Task prompt: Below are records; reproduce exactly the lines from the one that has "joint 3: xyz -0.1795" through the one that has "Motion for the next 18", ends included, and nothing more.

(Beginning of Records for the task)

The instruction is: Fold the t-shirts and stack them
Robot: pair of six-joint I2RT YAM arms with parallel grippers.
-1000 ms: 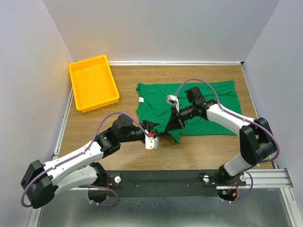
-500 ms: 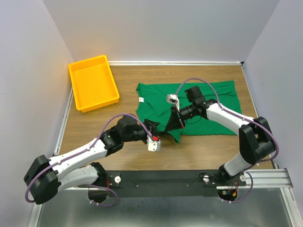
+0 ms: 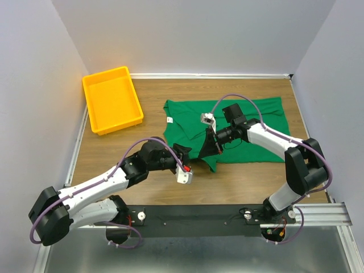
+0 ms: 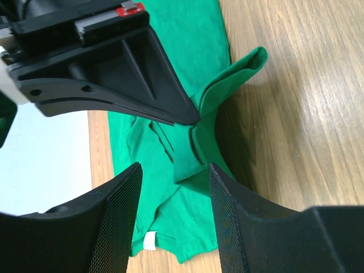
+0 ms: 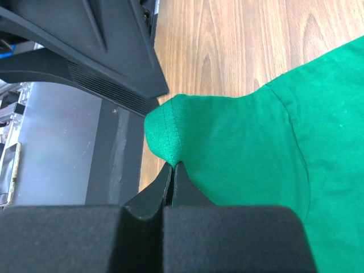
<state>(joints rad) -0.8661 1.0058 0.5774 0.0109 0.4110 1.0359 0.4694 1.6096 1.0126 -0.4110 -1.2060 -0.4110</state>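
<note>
The dark green cloth t-shirt [image 3: 187, 116] lies spread out on the brown wooden counter [image 3: 256, 179], near the middle and toward the back wall. The right tool [image 3: 201, 154] is clamped on a fold at the shirt's near edge. It holds that bit up like a little tent, I think so it can be pulled over to make a fold. The left tool [image 3: 183, 156] has its two fingers [image 4: 122, 222] apart with nothing in them. It points at the lifted cloth from just beside it, maybe to take hold of the same edge. The two tools are very close, so they could bump. There is bare wood in front of the shirt's near edge, so there is room to pull the cloth that way. The yellow plastic tray [image 3: 111, 96] sits well apart in the back left corner, close to the wall.
</note>
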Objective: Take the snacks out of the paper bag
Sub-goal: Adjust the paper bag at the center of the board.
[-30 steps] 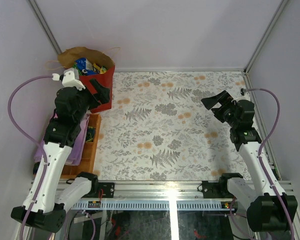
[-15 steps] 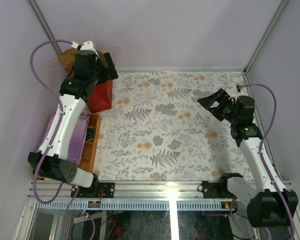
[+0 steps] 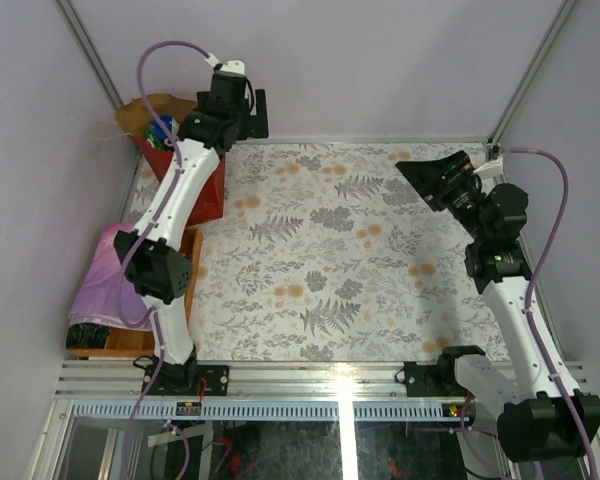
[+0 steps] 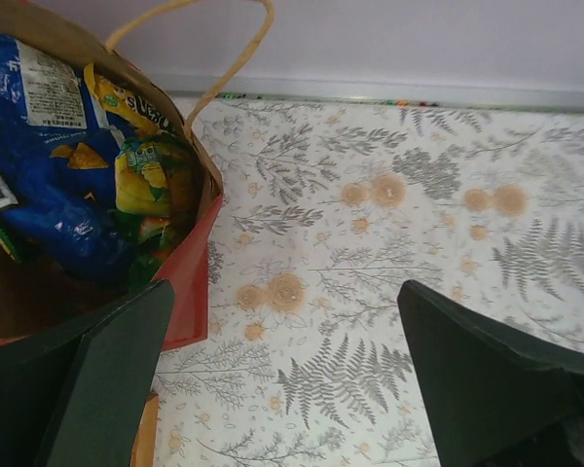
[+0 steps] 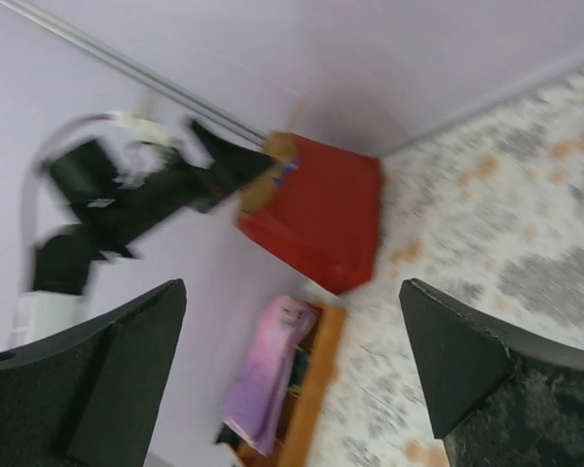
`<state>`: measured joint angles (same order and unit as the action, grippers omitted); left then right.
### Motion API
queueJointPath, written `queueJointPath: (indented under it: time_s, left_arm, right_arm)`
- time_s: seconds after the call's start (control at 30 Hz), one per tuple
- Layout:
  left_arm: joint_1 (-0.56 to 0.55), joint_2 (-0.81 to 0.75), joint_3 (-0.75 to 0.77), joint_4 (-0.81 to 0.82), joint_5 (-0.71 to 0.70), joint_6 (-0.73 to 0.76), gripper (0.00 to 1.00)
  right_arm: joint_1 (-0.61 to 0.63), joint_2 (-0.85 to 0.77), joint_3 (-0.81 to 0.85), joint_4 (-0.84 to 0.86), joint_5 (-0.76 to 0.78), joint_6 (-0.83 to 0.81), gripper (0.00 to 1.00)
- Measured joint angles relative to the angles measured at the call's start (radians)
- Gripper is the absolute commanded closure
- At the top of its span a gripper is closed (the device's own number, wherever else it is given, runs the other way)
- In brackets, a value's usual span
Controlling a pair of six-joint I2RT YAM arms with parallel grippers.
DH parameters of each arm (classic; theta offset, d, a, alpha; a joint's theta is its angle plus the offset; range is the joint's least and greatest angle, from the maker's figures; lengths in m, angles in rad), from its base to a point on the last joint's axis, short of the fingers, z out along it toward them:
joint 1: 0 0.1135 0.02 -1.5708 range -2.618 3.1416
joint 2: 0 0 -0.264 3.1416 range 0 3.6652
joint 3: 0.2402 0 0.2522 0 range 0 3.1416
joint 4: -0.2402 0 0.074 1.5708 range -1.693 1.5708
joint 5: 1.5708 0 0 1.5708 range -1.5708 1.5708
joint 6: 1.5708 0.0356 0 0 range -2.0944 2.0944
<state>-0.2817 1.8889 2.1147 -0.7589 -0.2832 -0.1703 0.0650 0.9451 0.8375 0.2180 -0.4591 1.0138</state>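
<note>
Left gripper point(image 3: 242, 108) hovers beside the red paper bag point(image 3: 206, 190).
Its jaws and the right gripper point(image 3: 435, 178) stand wide, empty; reaching in off-centre could snag the string handle point(image 4: 229, 60) or topple the bag.

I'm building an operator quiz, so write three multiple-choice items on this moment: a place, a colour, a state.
1. Where does the paper bag stand? A. in the middle B. far left corner C. near right corner
2. What colour is the biggest packet showing inside it? A. orange B. white C. blue
3. How is the left gripper? A. open, empty B. shut on a packet C. shut, empty
Key: B, the top view shows it in the far left corner; C, the blue chip bag shows in its mouth; A, its jaws stand wide apart, nothing between.
</note>
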Motion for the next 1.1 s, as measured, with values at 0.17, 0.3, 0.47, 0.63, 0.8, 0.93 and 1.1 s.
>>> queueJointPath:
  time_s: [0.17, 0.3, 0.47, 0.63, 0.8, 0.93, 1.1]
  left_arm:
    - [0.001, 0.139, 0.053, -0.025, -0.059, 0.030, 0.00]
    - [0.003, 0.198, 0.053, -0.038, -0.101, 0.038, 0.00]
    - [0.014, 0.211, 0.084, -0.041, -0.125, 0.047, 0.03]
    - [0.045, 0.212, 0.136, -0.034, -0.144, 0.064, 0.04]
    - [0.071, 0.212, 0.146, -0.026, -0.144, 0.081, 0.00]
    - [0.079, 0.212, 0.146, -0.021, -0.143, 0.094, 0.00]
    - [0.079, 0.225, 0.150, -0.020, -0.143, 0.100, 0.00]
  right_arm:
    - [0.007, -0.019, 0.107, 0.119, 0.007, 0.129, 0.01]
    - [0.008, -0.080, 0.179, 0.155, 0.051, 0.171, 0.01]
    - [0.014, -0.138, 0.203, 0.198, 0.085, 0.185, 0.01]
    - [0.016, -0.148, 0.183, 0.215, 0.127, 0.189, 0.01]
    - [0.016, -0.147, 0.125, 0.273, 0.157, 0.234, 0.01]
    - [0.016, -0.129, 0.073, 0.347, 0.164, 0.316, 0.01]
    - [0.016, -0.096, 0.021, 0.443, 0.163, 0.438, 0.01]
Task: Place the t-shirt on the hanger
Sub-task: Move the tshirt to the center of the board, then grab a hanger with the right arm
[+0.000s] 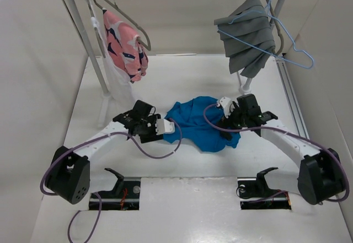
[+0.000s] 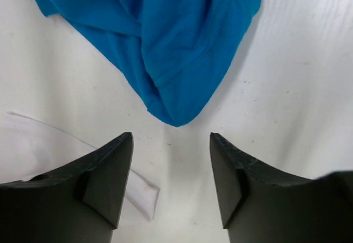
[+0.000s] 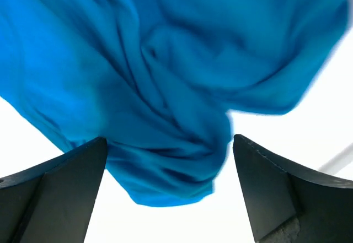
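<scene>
The bright blue t-shirt (image 1: pixel 199 123) lies crumpled on the white table between my two grippers. My left gripper (image 1: pixel 167 130) is open and empty just left of it. In the left wrist view the shirt's hemmed edge (image 2: pixel 182 50) ends in a point just ahead of the open left gripper (image 2: pixel 171 138), not touching. My right gripper (image 1: pixel 225 130) is open at the shirt's right side. In the right wrist view a bunched fold of the shirt (image 3: pixel 165 116) lies between the open fingers of the right gripper (image 3: pixel 170 141). The light-blue wire hanger (image 1: pixel 259 48) hangs on the rail at the back right.
A pleated grey garment (image 1: pixel 248 33) hangs by the wire hanger. A pink garment with navy marks (image 1: pixel 126 44) hangs on a grey-brown hanger (image 1: pixel 118 12) at the back left. The rack's white posts (image 1: pixel 91 44) stand at both sides. A white strip (image 2: pixel 138 190) lies on the table under my left fingers.
</scene>
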`<state>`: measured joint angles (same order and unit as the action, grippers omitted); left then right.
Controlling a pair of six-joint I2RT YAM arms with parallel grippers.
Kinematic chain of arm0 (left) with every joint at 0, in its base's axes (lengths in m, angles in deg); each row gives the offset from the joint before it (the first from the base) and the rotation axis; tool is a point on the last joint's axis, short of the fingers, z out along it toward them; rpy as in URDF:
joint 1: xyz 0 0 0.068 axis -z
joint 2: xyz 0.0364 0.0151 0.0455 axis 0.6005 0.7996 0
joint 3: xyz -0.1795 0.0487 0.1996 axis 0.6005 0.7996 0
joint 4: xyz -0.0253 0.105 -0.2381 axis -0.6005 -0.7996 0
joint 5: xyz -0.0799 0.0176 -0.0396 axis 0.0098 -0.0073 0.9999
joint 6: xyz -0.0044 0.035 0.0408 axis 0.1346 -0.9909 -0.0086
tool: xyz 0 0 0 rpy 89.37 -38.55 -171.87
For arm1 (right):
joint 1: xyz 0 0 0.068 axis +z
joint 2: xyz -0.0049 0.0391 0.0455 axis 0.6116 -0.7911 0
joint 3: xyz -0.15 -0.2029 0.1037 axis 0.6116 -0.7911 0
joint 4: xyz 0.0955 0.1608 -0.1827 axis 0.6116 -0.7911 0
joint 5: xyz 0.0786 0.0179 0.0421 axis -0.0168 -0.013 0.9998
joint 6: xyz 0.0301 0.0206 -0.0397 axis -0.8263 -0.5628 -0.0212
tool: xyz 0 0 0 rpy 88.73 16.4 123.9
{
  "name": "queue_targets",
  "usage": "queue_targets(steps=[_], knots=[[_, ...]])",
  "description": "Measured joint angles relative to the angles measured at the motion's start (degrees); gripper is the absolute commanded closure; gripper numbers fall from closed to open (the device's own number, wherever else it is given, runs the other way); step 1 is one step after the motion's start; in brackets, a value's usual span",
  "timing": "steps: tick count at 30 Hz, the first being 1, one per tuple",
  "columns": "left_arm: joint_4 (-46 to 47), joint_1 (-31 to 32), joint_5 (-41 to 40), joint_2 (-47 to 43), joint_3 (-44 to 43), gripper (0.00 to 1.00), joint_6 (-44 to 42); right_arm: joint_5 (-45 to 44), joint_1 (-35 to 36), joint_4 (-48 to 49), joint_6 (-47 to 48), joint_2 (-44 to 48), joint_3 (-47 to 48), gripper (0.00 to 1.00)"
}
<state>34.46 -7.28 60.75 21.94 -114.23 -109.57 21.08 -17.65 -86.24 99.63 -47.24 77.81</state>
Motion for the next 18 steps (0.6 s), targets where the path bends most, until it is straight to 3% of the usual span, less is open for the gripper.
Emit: queue_targets(steps=[1,7,13,18], knots=[[-0.57,0.0,0.72,-0.11,-1.01,0.38,0.24,-0.55,0.7,-1.01,0.98,0.76,1.66,0.0],[-3.02,2.89,6.95,-4.09,-5.81,0.36,4.28,-3.32,6.73,-6.43,5.51,9.16,12.96,0.0],[1.99,19.39,4.44,-7.06,-3.56,0.4,15.23,-5.29,9.64,-11.26,7.13,11.37,27.32,0.0],[7.17,19.1,-2.14,-7.63,-0.37,0.4,25.49,-7.91,10.08,-15.3,8.28,9.53,44.13,0.0]])
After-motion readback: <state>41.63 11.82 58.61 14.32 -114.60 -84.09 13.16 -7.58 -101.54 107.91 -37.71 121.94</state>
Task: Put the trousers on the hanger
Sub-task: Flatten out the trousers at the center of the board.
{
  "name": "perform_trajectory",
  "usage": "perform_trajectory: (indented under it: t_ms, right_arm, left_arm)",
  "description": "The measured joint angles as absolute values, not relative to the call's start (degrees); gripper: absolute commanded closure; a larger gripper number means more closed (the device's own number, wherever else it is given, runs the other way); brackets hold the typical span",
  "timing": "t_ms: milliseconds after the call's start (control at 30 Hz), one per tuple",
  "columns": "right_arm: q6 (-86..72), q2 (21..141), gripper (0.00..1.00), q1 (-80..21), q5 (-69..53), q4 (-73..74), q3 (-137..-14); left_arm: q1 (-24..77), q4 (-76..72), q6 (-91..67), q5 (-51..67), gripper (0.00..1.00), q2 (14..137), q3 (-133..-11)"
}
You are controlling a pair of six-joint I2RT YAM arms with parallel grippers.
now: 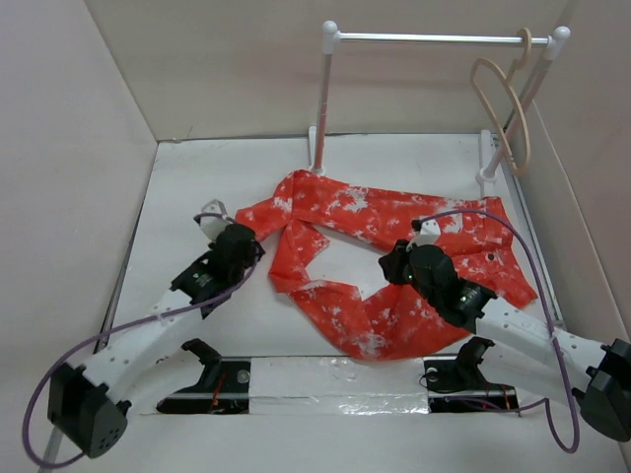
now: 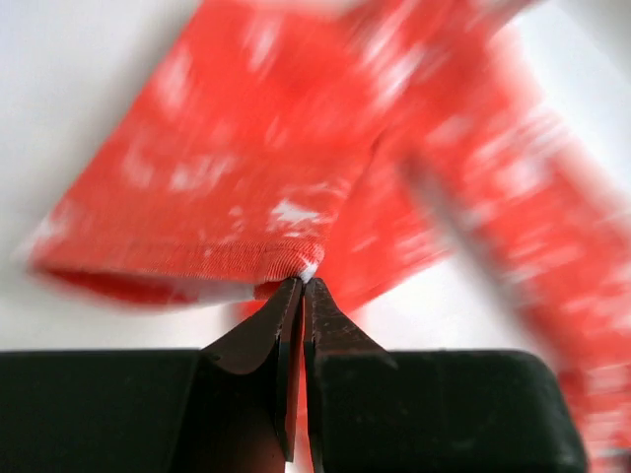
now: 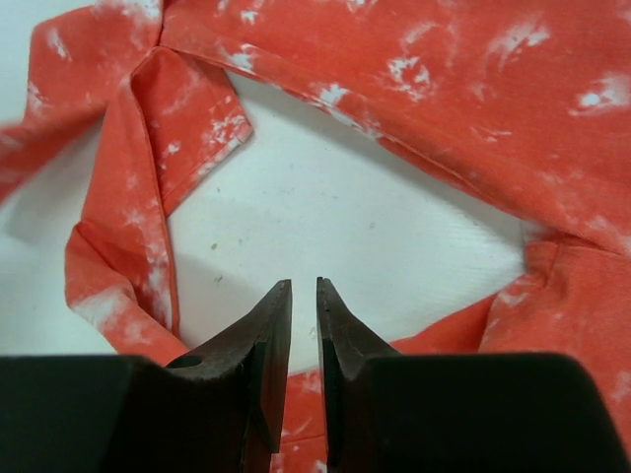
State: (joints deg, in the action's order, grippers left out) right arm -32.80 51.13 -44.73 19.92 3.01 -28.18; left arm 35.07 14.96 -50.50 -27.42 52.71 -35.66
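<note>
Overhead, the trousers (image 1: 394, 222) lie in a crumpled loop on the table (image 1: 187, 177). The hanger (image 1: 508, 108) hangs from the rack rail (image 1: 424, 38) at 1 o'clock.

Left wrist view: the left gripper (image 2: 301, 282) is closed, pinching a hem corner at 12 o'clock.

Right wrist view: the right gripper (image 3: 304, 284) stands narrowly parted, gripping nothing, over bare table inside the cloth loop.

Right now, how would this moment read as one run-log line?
left jaws: shut on trousers hem corner | right jaws: slightly open, empty | hanger: on rail, bare | trousers: spread on table
</note>
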Motion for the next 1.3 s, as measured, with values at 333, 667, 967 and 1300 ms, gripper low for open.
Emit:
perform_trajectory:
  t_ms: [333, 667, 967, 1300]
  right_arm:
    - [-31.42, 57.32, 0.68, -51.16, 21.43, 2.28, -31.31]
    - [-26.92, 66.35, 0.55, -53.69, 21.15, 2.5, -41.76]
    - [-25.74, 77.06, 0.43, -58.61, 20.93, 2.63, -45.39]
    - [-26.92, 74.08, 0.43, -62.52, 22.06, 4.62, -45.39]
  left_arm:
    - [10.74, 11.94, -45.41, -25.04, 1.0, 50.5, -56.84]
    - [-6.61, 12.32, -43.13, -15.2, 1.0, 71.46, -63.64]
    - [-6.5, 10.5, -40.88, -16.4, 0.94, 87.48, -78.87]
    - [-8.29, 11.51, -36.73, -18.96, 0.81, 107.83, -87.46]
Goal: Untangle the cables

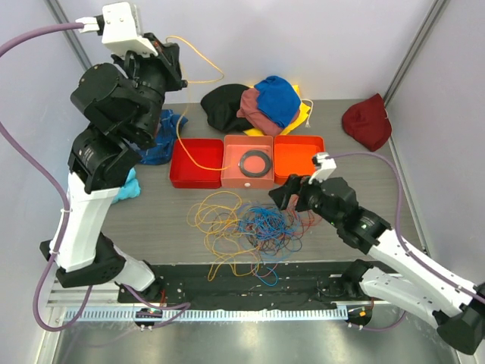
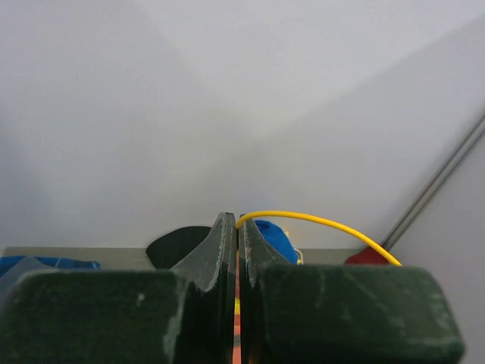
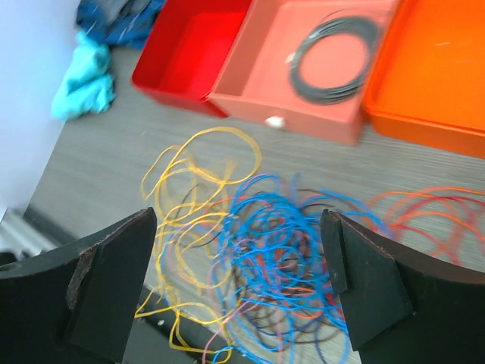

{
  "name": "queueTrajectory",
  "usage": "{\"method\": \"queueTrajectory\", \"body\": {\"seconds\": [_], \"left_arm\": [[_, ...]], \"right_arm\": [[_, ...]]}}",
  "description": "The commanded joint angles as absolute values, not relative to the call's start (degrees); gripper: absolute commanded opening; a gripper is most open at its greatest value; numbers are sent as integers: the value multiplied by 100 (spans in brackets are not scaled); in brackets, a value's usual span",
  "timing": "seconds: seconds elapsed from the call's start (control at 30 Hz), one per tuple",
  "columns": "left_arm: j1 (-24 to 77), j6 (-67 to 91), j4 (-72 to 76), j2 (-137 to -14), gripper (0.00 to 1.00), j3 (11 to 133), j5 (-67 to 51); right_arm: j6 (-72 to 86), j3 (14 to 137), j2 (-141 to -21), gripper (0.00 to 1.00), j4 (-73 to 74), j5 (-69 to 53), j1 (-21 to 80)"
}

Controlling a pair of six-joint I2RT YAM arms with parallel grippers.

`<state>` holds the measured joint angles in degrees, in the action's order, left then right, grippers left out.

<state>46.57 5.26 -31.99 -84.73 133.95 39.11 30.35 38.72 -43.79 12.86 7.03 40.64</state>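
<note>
Left hand pinched shut on one yellow cable, raised high, probably to draw it free; right hand hovered agape above the tangled cables heaped on the tabletop.

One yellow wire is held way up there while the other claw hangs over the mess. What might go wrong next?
The left gripper is shut on a yellow cable that runs across the red tray toward the pile; pulling more might shift the tray or tighten knots. The open right gripper hovers over the pile's overlapping loops and may grab several at once.
</note>
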Motion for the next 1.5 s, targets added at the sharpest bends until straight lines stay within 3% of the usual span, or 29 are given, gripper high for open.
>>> {"method": "queueTrajectory", "body": {"seconds": [0.0, 0.1, 0.27, 0.43, 0.57, 1.07, 1.47], "left_arm": [[4868, 747, -3269, -8569, 0, 13377, 3393], [4974, 773, -3261, -8473, 0, 13158, 3375], [4992, 440, -3042, -8472, 0, 12955, 3936], [4983, -411, -2524, -8692, 0, 12525, 5349], [4774, -502, -2206, -8903, 0, 12322, 5651], [2893, 1116, -3023, -9773, 0, 12006, 5019], [2646, 1450, -3076, -9896, 0, 11154, 4799]], "right_arm": [[3042, 4209, -5007, 99, 483, 79, 4620], [2909, 4377, -5421, 99, 510, 629, 5218], [3207, 4210, -5441, 99, 413, 1001, 5317], [3173, 4113, -4670, 100, 860, 1869, 5317], [3085, 4104, -4089, 99, 1527, 2293, 5317], [3208, 4096, -3059, 99, 2663, 2830, 5309], [3182, 3964, -3182, 100, 2593, 2839, 5317]]}}
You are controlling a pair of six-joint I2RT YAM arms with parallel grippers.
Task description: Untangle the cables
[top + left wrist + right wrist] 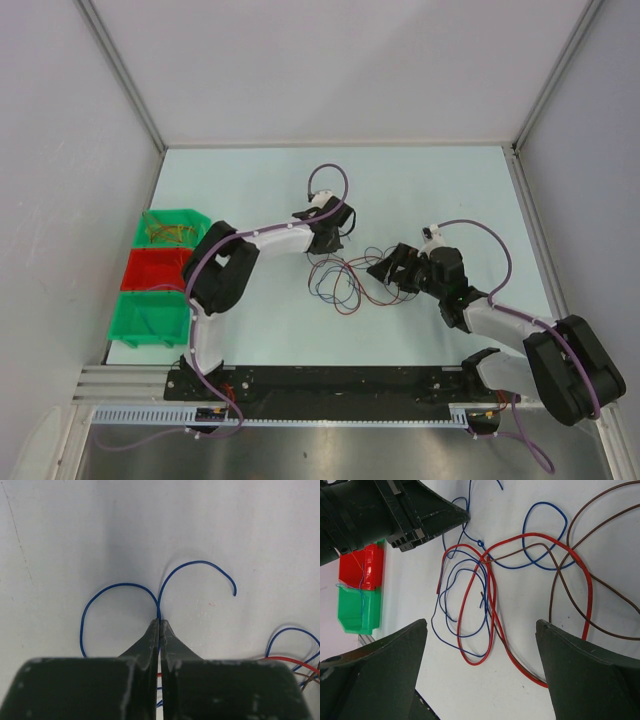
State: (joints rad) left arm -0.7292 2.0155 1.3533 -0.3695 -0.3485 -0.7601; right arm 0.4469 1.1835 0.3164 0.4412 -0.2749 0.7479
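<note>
Fingers (158,630) of the left arm pinch a blue wire (197,566) at the heap of cables (340,280) mid-worktop (250,180), the right arm's fingers (400,645) spread above; a lift could drag looped red wire (490,587) along.

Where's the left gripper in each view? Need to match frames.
Top: left gripper left of centre, at the upper edge of the cables.
Left wrist: bottom centre, shut on a blue wire.
Right wrist: top left, above the tangle.
Shared landmark: that blue wire; the red bin shows in top and right wrist views only.
</note>
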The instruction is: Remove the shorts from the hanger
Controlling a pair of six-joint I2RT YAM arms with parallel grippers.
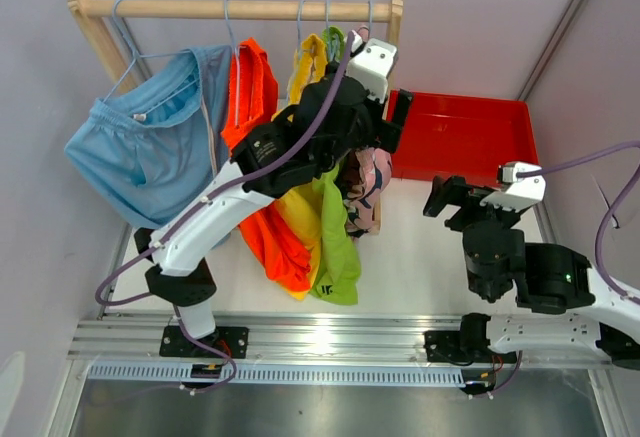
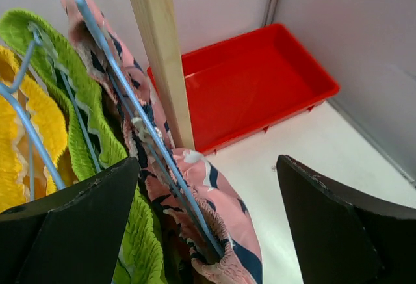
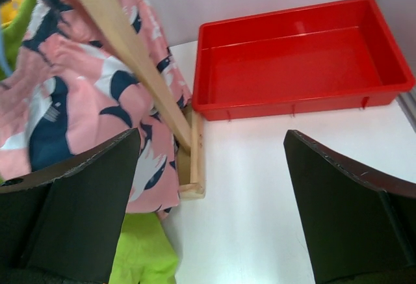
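A red rectangular plastic tray (image 3: 286,106) sits on the white desk (image 3: 247,193), its left corner just beside the light wooden rack foot (image 3: 195,160). A slanted wooden post (image 3: 120,37) meets that foot and crosses in front of the pink shorts with dark navy pattern (image 3: 71,82). Lime green fabric (image 3: 143,255) shows beneath them. The black jaws stand wide apart, holding nothing.

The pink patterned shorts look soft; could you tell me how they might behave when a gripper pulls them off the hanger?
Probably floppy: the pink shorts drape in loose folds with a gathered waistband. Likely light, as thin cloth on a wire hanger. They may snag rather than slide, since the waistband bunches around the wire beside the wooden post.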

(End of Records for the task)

Solution to the exercise:
joint 3: xyz -0.1795 0.0487 0.1996 axis 0.6005 0.7996 0
joint 4: xyz -0.0253 0.105 -0.2381 axis -0.6005 -0.7996 0
joint 5: xyz -0.0799 0.0176 -0.0396 axis 0.0098 -0.0073 0.9999
joint 6: xyz -0.0044 0.035 0.0408 axis 0.1346 -0.9909 -0.0086
tool: xyz 0 0 0 rpy 89.37 -38.55 -171.87
For arm1 (right):
joint 1: xyz 0 0 0.068 axis +z
joint 2: xyz -0.0049 0.0391 0.0455 axis 0.6116 -0.7911 0
joint 3: xyz -0.15 -0.2029 0.1037 axis 0.6116 -0.7911 0
joint 4: xyz 0.0955 0.1608 -0.1827 axis 0.6116 -0.7911 0
joint 5: xyz 0.0786 0.0179 0.0421 axis -0.0168 -0.013 0.9998
joint 6: xyz 0.0301 0.0206 -0.0397 axis -0.8263 -0.5628 -0.0212
tool: xyz 0 0 0 rpy 88.73 16.4 123.9
{
  "name": "queue_targets",
  "usage": "queue_targets(steps=[_], knots=[[_, ...]])",
  "description": "Measured joint angles relative to the angles measured at the motion's start (degrees); gripper is the absolute commanded closure; gripper numbers fall from closed to open (the device's own number, wherever else it is given, runs the other way); step 1 is one step after the motion's start; in brackets, a value's usual span",
  "timing": "steps: tick count at 30 Hz, the first being 1, one per tuple",
  "columns": "left_arm: joint_4 (-46 to 47), joint_1 (-31 to 32), joint_5 (-41 to 40), joint_2 (-47 to 43), joint_3 (-44 to 43), gripper (0.00 to 1.00), joint_6 (-44 to 42); right_arm: joint_5 (-45 to 44), joint_1 (-35 to 36), joint_4 (-48 to 49), joint_6 (-47 to 48), joint_2 (-44 to 48), joint_3 (-47 to 48), gripper (0.00 to 1.00)"
}
<state>34.46 -7.28 60.75 21.94 -114.23 -109.57 21.08 -17.65 -86.24 99.63 -47.24 77.81</state>
Motion for the next 18 steps (0.6 s), targets where the path bends most, until it is straight to 3% of the usual span, less is open for the gripper.

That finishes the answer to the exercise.